[Task instructions]:
Each line in the entries below that holds the word "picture" belongs in the answer.

[The records]:

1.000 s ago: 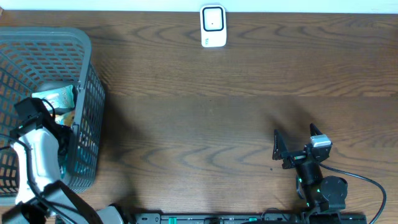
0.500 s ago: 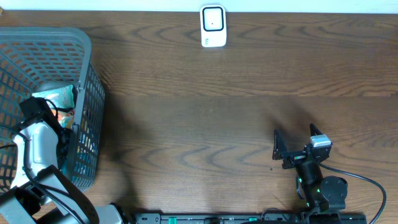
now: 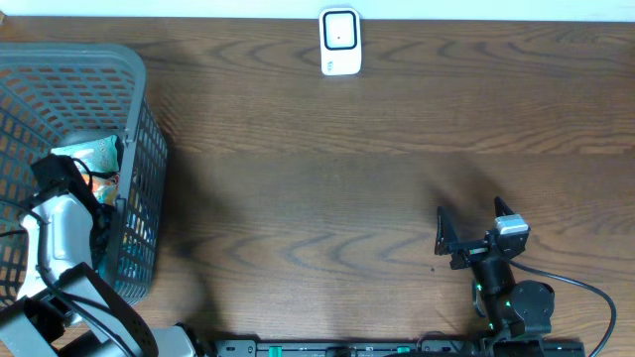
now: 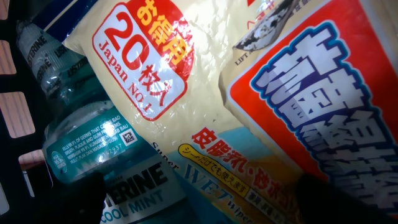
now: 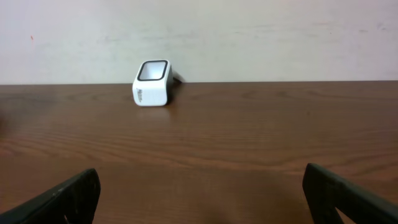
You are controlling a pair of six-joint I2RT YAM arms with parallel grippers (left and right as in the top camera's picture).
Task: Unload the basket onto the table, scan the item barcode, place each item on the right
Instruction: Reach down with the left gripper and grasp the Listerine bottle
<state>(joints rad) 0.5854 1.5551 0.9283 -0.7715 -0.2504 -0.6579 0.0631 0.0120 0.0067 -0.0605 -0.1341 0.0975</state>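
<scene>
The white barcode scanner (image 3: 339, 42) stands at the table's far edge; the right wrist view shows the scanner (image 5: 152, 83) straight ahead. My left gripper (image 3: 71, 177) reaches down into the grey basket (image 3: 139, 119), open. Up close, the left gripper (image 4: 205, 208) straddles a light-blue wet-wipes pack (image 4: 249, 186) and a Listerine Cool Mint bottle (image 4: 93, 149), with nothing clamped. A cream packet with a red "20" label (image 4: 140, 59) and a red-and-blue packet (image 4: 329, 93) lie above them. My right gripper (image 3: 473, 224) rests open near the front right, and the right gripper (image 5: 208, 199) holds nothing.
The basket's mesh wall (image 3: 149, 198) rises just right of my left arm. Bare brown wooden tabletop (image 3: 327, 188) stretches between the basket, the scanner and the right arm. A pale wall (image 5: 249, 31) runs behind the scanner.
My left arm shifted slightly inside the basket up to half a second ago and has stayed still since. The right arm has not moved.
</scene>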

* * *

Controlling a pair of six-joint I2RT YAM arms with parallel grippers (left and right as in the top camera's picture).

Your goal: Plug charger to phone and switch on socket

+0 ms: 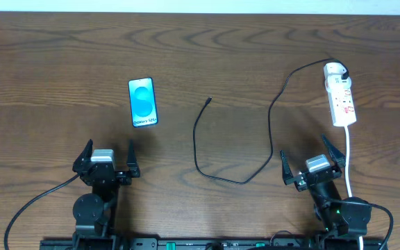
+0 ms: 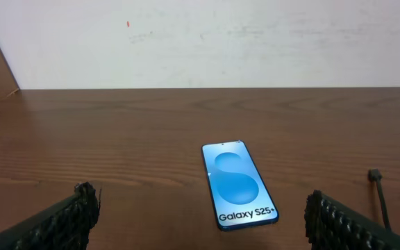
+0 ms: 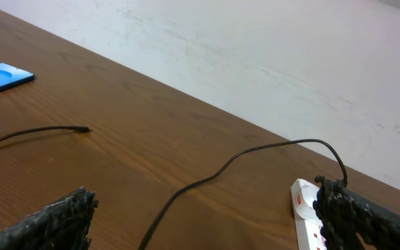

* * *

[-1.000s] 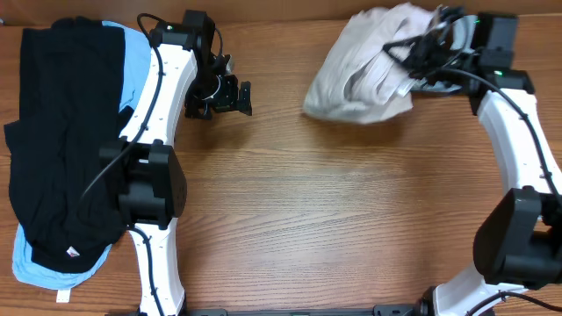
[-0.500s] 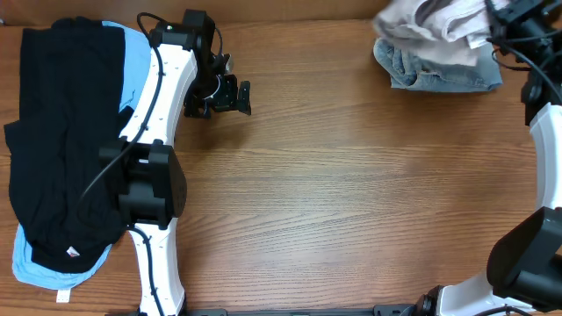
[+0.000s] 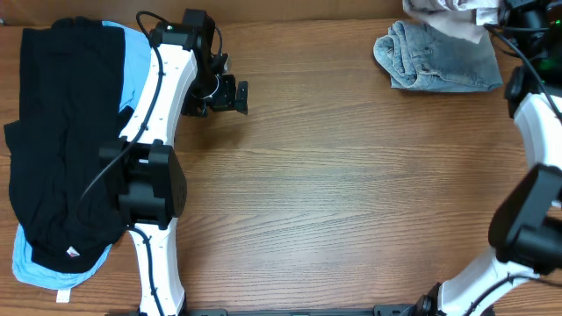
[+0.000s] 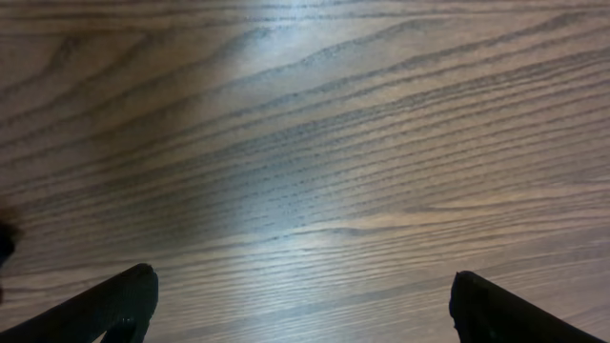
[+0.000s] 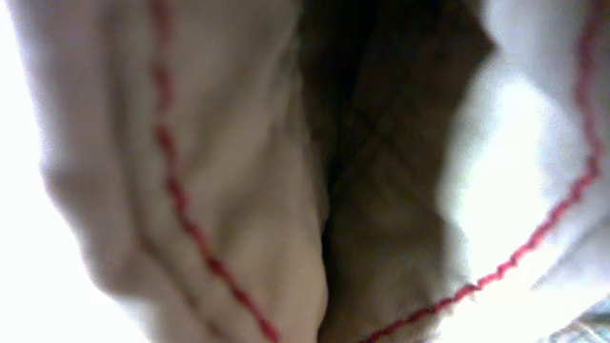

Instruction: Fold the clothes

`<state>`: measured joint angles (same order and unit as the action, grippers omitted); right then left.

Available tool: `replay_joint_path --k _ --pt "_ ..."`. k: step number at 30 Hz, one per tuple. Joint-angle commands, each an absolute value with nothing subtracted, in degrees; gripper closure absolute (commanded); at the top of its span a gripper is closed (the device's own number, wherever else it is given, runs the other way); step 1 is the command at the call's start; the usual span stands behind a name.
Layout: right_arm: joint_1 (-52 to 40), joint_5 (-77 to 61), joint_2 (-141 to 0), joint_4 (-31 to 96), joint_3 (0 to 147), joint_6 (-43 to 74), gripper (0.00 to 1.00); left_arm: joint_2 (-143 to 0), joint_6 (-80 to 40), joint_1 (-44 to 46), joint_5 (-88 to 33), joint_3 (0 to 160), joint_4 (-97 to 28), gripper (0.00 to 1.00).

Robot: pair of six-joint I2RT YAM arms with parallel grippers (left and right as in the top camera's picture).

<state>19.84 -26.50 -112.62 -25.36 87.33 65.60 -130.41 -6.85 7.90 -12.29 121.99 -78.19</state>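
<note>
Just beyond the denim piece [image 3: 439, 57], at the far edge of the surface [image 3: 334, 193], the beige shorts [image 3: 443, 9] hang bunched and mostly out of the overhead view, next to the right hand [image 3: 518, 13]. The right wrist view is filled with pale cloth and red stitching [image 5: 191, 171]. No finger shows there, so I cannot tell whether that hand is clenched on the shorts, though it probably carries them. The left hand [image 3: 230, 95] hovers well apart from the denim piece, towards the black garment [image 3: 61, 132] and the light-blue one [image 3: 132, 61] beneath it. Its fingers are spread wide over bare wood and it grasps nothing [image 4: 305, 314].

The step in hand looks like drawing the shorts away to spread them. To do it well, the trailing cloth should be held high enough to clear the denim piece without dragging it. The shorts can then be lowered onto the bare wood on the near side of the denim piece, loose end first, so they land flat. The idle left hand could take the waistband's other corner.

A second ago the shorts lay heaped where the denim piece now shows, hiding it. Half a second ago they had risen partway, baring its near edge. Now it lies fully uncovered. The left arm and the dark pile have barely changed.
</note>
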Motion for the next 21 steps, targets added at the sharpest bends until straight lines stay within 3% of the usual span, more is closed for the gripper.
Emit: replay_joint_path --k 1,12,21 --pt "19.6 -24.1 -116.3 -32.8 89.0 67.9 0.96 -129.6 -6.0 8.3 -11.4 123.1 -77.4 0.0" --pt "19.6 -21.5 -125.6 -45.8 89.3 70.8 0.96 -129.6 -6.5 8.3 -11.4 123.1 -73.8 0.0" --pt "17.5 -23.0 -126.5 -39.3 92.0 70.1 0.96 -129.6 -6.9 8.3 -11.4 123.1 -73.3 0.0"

[Exercise result]:
You are controlling a pair of six-joint I2RT YAM arms with parallel grippers (left and right as in the top camera's picture).
Controlling a pair of six-joint I2RT YAM arms with parallel grippers (left and right as in the top camera's picture).
Robot: pair of six-joint I2RT YAM arms with parallel grippers (left and right as in the top camera's picture).

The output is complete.